Lorsque Philippe Auguste, partant pour la croisade, décide entre 1190 et 1209 la construction d'un rempart protégeant sa capitale, il lui fait traverser la paroisse Saint-Paul.Cette enceinte, dont un spectaculaire fragment domine depuis 1946 le terrain de sport du lycée, ne sera jamais détruite mais littéralement absorbée par le quartier qui se développe autour de l'église Saint-Paul-des-champs.
La façade du lycée donnant sur la cour d'honneur garde le plan et l'alternance de murs et de tours : l'escalier d'honneur est construit sur l'emplacement d'une de ces tours.
En 1580, l'Hôtel de La Rochepot est mis à leur disposition pour en faire leur « université » et la demeure des profès(*) : la Maison professe de la rue Saint-Antoine est née. Ils édifient une chapelle dédiée à Saint-Louis, qui sera remplacée dans la première moitié du XVIIè siècle par un des rares exemples parisiens du baroque jésuite, inspiré de la Chiesa del Gesù de Rome : l'église Saint-Louis qui deviendra Saint-Paul Saint-Louis lors de la démolition de l'église paroissiale Saint-Paul des Champs en 1799).
(*) on désigne par « profès » le jésuite qui ajoute à ses vœux celui d'aller là où le pape l'envoie et de renoncer à toute fonction ecclésiastique.

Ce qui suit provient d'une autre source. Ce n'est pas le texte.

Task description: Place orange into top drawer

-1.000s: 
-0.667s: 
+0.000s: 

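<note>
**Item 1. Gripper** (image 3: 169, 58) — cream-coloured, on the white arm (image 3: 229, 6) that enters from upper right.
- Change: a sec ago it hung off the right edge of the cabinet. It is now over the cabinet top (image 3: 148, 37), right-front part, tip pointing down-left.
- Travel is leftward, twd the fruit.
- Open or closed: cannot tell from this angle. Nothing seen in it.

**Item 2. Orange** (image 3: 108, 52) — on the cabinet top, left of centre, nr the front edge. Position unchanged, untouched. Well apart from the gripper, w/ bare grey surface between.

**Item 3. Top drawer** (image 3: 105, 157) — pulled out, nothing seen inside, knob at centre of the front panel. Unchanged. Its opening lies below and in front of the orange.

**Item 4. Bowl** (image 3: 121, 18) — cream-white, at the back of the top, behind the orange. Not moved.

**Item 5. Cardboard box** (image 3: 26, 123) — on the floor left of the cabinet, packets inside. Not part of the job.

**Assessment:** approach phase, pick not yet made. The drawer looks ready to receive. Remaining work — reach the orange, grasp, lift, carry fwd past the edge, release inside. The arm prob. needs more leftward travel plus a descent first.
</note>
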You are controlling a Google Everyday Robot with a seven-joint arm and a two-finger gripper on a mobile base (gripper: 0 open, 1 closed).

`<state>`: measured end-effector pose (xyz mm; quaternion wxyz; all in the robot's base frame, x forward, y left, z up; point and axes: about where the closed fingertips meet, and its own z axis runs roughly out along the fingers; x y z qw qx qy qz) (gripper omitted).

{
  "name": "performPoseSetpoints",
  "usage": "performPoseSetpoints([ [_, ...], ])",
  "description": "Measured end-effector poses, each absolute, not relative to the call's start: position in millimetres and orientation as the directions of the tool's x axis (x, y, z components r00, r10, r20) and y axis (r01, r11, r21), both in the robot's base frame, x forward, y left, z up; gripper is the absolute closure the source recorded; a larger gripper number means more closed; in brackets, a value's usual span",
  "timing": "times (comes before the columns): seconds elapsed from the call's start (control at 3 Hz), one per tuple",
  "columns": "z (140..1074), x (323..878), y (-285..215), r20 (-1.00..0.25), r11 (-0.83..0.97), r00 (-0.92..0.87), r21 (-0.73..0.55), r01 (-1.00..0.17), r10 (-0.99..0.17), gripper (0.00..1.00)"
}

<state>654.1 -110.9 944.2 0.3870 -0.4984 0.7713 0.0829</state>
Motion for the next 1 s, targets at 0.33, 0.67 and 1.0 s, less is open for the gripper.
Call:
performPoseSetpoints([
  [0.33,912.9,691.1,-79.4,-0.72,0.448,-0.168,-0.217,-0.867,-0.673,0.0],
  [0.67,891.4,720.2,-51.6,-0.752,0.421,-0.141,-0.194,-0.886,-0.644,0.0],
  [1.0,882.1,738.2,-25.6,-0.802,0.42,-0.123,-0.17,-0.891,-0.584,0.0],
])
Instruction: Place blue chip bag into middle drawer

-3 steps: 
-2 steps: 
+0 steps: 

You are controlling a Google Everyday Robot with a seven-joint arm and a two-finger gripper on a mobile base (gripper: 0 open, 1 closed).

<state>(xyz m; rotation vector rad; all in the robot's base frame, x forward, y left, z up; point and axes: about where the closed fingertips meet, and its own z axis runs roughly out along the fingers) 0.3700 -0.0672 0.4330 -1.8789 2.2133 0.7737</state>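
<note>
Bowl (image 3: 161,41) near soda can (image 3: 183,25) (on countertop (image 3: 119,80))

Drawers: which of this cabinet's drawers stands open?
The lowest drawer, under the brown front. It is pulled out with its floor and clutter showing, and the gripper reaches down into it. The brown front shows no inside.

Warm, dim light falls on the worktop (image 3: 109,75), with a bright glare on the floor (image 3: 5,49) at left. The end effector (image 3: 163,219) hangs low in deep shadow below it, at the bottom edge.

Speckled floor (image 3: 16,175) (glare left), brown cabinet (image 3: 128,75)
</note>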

Dans son œuvre administrative, la révolution crée un cycle d'études laïc inspiré des théories des Lumières, qui exclut la religion et la morale, permet aux élèves le choix de leur cours, inclut les sciences dans les cursus et ne fait plus des langues anciennes le pivot de l'éducation. Cette liberté n'est pas du goût de tous et la première querelle des anciens et des modernes de « l'éducation nationale » éclate.
Il serait vain de citer le nom de plus de 80 000 élèves ayant usé les bancs du lycée. Ne citons que quelques noms fameux : Gérard de Nerval, Léon Blum, Jules Renard, Gustave Doré, Théophile Gauthier… et Honoré de Balzac qui a fait au lycée l'honneur d'y être un élève médiocre.

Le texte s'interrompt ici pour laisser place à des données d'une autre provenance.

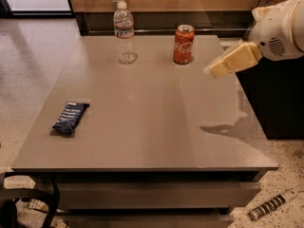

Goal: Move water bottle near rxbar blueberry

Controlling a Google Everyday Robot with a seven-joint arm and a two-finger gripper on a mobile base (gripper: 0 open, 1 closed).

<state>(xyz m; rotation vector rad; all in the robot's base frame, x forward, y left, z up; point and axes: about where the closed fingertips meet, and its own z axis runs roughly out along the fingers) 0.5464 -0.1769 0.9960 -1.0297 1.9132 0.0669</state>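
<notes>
The water bottle stands upright at the far left of the surface as the view shows it, cap up, so its long axis is vertical. The tool hangs above the right side of the surface, just right of the red can, with its tip aimed left and slightly down. I cannot tell whether it is open or closed. From the tool, the bottle lies to the left and a little farther back, and the can stands between the 2. A straight reach would probably clip the can. The rxbar blueberry lies flat near the front left edge, well apart from the bottle, its long axis running roughly front to back.
</notes>
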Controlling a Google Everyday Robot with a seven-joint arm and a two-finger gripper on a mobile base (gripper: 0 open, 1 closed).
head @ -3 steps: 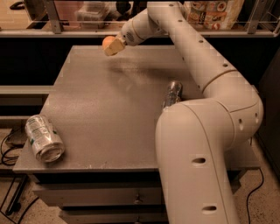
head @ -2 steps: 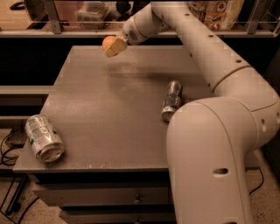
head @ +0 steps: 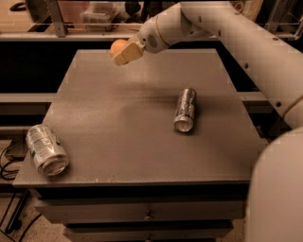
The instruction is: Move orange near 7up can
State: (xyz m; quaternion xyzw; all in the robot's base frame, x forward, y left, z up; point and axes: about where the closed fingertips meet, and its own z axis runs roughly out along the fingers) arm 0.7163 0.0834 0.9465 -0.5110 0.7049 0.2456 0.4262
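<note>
My gripper [head: 124,53] is shut on the orange [head: 117,47] and holds it in the air above the far left part of the grey table [head: 128,118]. The orange is a small round fruit, partly covered by the pale fingers [head: 129,53]. The 7up can [head: 46,150], stout and silvery with green and white print, lies on its side at the table's front left corner, its shiny end toward the camera. It is far from the gripper, toward the front left.
A slimmer silver can [head: 185,109] with darker markings lies on its side right of the table's middle. My white arm [head: 246,42] reaches in from the right across the back. Shelves with clutter [head: 94,12] stand behind the table. Cables [head: 12,160] hang at the left.
My arm has shifted so that the slim can is fully uncovered. The gripper, still holding the orange, has moved slightly to the left and toward the front.
</note>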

Après la vie mouvementée de la Maison Professe, celle du lycée Charlemagne sera intimement liée à l'histoire. Les révolutions et les révoltes des « trois glorieuses » de 1830, plus récemment « mai 1968 », ont fait vibrer les couloirs de l'établissement. Les guerres ont fauché de très nombreux élèves ou anciens élèves.
Le lycée Charlemagne, proche du quartier juif du Marais, a payé un lourd tribut durant les années noires de l'occupation et de la collaboration, lorsque triomphaient la haine, l'exclusion et la mort. Dans l'escalier d'honneur une plaque commémore le nom de 19 innocents qui n'avaient commis qu'un crime : être nés juifs.